D1.1 – DROMEDAR Data Model Specification

pukkamustard · 6 January 2021 10:44

tl;dr: 2021-03-31 – DREAM releases D1.1, the Dromedar Data Model Specification.

Introduction

As part of DREAM we are researching and developing data models that enable peer-to-peer group collaboration.

Research Problem

The premise is that currently common ways of digitally capturing information are not well-suited for decentralized systems. Problems include:

Information is only stored in plain text / natural language. Relevant information can not be extracted and used efficiently.
Information is stored in application-specific serializations that is not usable beyond original scope (e.g. an application-specific JSON schema).
It is hard to reference content : either pieces of content do not have globally identifiable names or they are tied to centralized naming schemes (e.g. DNS).
Conflict-resolution is difficult: dynamically changing content (mutable content) either requires a centralized service or considerable amount of out-of-band coordination to prevent conflicts.

Research Result

The main outcome of the research being conducted within DREAM is a specification for mutable containers that address all of these issues: Distributed Mutable Containers (DMC).

Distributed Mutable Containers are distributed data structures that can hold references to content while allowing replicas of the data structures to diverge and merge without conflict by using Commutative Replicated Data Types (CRDTs). DMC enables consistent referencing of mutable content or mutable collections of content, allowing a wide-range of applications such as decentralized geographical information systems.

Distributed Mutable Containers enable decentralized applications. Containers are distributed and can be replicated over many different transport mechanisms. Container replicas can be mutated locally and their state may diverge. DMC does not impose any restrictions on how local replicas may be mutated and does not requires any out-of-band coordination. Replicas can always be merged back to a consistent state.

DMC solves all four research problems:

DMC containers can be searched without prior extraction
RDF is used so that any implementation can be created on top of it
ERIS encoding provides content-addressed globally unique identifiers regardless of DNS
CRDTs provide automated conflict resolution for mutable content

DMC uses four magic ingredients:

Resource Description Framework

The Resource Description Framework (RDF): A simple, expressive and widely used graph-based data model that enables interlinking of diverse sets of data.

DMC uses RDF to describe container definitions, operations and container state. DMC is especially well-suited for applications that also use RDF, but not limited to such.
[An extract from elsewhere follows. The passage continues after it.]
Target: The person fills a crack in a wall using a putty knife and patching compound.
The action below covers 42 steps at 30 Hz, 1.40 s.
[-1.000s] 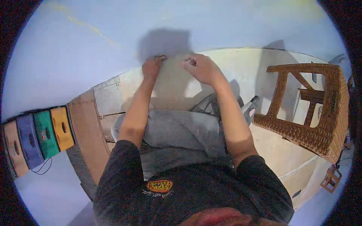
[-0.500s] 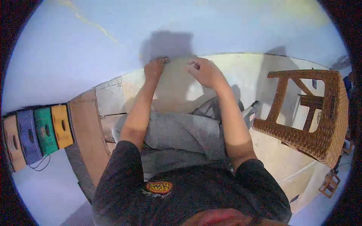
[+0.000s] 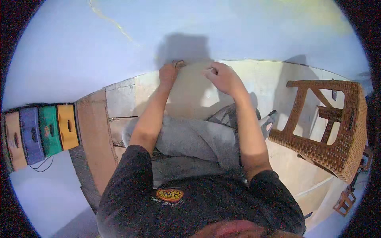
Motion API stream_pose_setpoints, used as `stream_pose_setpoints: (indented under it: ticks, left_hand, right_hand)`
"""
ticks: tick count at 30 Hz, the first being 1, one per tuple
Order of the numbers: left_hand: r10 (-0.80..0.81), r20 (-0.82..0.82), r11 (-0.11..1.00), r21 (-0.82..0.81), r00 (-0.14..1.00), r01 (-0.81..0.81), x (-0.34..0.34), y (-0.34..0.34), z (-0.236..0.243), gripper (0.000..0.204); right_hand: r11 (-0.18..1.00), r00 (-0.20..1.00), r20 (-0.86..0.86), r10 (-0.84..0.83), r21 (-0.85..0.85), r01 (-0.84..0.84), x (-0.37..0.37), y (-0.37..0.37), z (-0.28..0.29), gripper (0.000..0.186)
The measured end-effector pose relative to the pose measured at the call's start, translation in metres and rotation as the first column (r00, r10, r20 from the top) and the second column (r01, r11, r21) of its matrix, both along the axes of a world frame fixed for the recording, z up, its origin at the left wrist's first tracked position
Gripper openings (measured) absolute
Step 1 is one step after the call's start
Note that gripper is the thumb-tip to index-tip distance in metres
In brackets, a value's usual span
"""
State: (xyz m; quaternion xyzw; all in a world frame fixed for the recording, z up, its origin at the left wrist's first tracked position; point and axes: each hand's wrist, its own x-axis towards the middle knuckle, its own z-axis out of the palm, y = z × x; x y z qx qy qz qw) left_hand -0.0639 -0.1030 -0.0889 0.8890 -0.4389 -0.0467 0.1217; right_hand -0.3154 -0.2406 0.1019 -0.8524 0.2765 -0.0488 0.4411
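Observation:
My left hand (image 3: 168,75) is raised in front of my legs, its fingers curled, near the line where the pale board floor (image 3: 254,73) meets the wall (image 3: 254,31). A small dark shape shows at its fingertips; shadow keeps me from telling what it is. To its right, my right hand (image 3: 226,78) is closed, with thumb and forefinger brought together in a pinch. Anything thin between them is too small to make out. The two hands are a short way apart. Below them lie my legs in grey trousers (image 3: 194,135).
A brown woven wicker frame with open gaps (image 3: 355,131) stands close on the right; a smaller brown frame (image 3: 344,202) lies beyond it. On the left are coloured panels with oval holes (image 3: 68,127), a loose dark cable (image 3: 43,168) and a brown plank (image 3: 93,127).
The view has shifted slightly, so the surroundings sit a little differently in it. Both hands keep much the same curled shape and spacing.

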Motion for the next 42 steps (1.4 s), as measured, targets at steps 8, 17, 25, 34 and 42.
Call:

Content-addressing with ERIS and RDF-Signify

Content-addressing: By using a cryptographic hash of the content itself as identifier of the content we can enable robust referencing of arbitrary content. Our contributions include a method for making RDF content-addressable as well as a robust and censorship-resistant scheme for content-addressing.

By using the Encoding for Robust Immutable Storage (ERIS), most of the data that constitutes a DMC container can be transported over insecure mediums without loosing confidentiality or censorship resistance. Only a small amount of data needs to be transmitted securely for a peer to be able to reconstruct the state of a container.

DMC also allows control over containers to be delegated by attaching additional authorized keys. This allows collective control over a container.

RDF Signify s a simple RDF vocabulary (a single class and three predicates) that describes how the Ed25519 [RFC8032] algorithm can be used for signing and verifying content.

RDF Signify can not sign messages directly, but can be used to sign identifiers of content-addressed content. In particular it can sign identifiers of content-addressed RDF that is encoded with ERIS.

We believe that RDF Signify is a significantly simpler approach than what is proposed in the context of Linked Data Proofs (previously Linked Data Signatures), allowing much easier implementation and wider adoption.

Commutative Replicated Data Types (CRDTs)

Commutative Replicated Data Types (CRDTs): Distributed data-structures that ensure conflict-free merging of replicas.

This conflict-free merge-ability is possible by using Commutative Replicated Data Types (CRDTs). A down-side is that DMC only provides two container types (set and register) with very specific semantics. However, we argue that these two basic container types are sufficient for building interesting applications, especially when using a graph-based data model.

Using CRDTs also eliminates the necessity of specifying any dependencies between mutating operations or revisions of container states. This enables DMC to forget operations that do no longer contribute to the current state, thereby improving efficiency and allowing removed content to be irrevocably deleted (the right to be forgotten).

Datalog

Datalog: A query language based on Logic Programming that allows rich interaction and usage of data.

Datalog is a declarative logic programming language. It has a very simple syntax and semantics that makes it useful as a query language for interacting with large amounts of data.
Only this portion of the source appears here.